**RECORDED INFORMATION:**
========

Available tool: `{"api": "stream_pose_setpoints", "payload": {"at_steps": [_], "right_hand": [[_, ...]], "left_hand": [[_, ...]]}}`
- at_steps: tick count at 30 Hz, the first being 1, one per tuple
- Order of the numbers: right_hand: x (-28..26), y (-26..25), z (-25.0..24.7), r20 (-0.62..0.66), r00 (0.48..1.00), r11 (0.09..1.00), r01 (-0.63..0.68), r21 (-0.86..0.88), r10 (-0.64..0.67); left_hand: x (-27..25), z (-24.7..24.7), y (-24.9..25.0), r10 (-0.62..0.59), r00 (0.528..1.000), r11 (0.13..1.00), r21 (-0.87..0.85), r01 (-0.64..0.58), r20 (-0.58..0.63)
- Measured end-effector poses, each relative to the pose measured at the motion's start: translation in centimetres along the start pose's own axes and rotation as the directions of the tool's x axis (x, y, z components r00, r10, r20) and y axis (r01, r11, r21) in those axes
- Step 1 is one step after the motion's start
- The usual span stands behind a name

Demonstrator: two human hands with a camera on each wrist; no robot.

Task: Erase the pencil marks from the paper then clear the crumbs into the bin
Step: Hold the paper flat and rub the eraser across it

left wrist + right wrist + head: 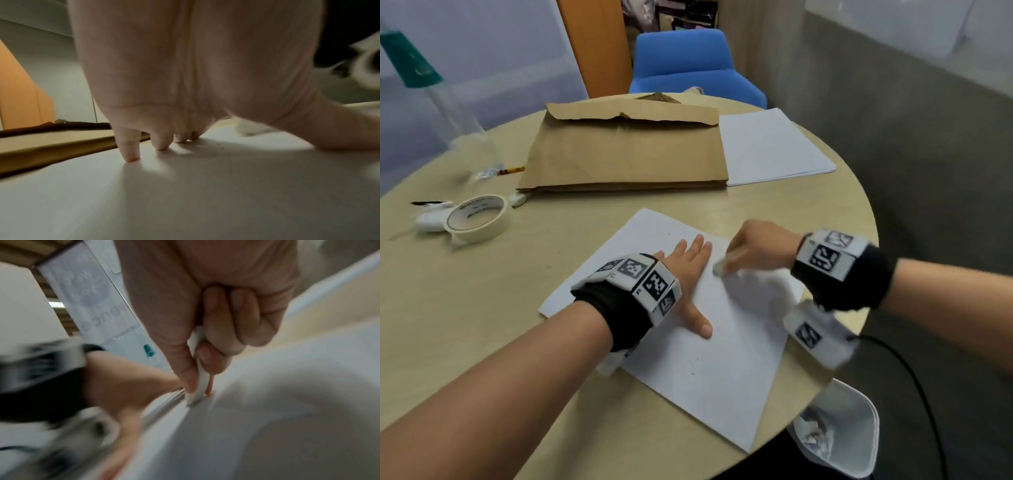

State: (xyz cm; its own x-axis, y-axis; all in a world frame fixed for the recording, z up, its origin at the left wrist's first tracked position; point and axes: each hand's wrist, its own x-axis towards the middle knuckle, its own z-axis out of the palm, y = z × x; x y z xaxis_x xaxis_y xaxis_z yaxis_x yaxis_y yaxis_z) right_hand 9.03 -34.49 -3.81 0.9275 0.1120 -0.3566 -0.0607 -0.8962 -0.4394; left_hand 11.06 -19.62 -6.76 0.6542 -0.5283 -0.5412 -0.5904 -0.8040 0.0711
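Observation:
A white sheet of paper (709, 370) lies on the round wooden table (482, 308) in front of me. My left hand (688, 270) lies flat on it, fingers spread and pressing down (129, 151). My right hand (753, 246) pinches a white eraser (722, 265) between thumb and fingers, its tip down on the paper just right of the left hand; the right wrist view shows the eraser (198, 386) touching the sheet, blurred by motion. A few dark crumbs (693, 370) dot the paper. A white bin (849, 431) with crumpled paper stands below the table's right edge.
A brown paper bag (626, 150) lies flat at the far middle, a stack of white sheets (770, 147) beside it. A tape roll (477, 217), small white objects and a pencil (512, 170) sit at the left. A blue chair (688, 65) stands behind the table.

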Motion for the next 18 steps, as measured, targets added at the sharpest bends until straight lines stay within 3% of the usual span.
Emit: {"api": "stream_pose_setpoints", "payload": {"at_steps": [3,7,9,13,18], "right_hand": [[1.1,0.5,-0.1,-0.128,0.992,1.0,-0.016,0.02,0.018],[-1.6,-0.2,1.9,0.068,0.99,0.989,0.131,-0.061,-0.127],[-1.6,-0.1,1.5,0.146,0.981,0.989,0.135,-0.062,-0.125],[1.2,0.8,-0.4,-0.006,1.0,0.999,0.008,0.033,-0.008],[2.3,1.4,-1.1,-0.065,0.998,0.994,0.022,0.108,-0.015]], "left_hand": [[0.0,0.0,-0.1,0.002,1.0,1.0,-0.014,-0.002,-0.003],[0.0,-0.1,0.0,0.0,1.0,1.0,-0.017,0.0,0.013],[0.0,-0.1,0.0,-0.004,1.0,1.0,-0.007,0.004,0.03],[-0.1,-0.2,-0.1,0.01,0.999,1.0,-0.016,-0.01,0.032],[-0.2,-0.6,-0.5,0.035,0.998,0.999,-0.032,-0.034,0.052]]}}
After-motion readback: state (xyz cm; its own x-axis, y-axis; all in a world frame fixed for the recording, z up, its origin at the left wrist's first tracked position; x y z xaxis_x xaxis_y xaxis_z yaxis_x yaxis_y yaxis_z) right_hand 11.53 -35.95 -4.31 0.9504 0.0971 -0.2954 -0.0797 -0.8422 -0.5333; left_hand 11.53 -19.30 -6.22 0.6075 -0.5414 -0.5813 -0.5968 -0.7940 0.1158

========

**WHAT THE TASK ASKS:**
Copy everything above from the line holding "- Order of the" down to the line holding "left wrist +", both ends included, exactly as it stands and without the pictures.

**TASK ANSWER:**
- Order of the numbers: right_hand: x (-28..26), y (-26..25), z (-25.0..24.7), r20 (-0.62..0.66), r00 (0.48..1.00), r11 (0.09..1.00), r01 (-0.63..0.68), r21 (-0.86..0.88), r10 (-0.64..0.67); left_hand: x (-27..25), z (-24.7..24.7), y (-24.9..25.0), r10 (-0.62..0.59), r00 (0.528..1.000), r11 (0.13..1.00), r21 (-0.87..0.85), r01 (-0.64..0.58), r20 (-0.58..0.63)
- Measured end-effector poses, each relative to the pose measured at the motion's start: translation in centimetres along the start pose's own axes and rotation as the directions of the tool's x axis (x, y, z components r00, r10, r20) and y axis (r01, r11, r21) in those axes
- Step 1 is one step after the motion's start
- The usual span stands behind a name

Demonstrator: two human hands with a camera on each wrist; no robot.

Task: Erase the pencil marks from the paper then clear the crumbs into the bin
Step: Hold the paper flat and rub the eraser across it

left wrist + right wrist + head: 

There is nothing more to the answer.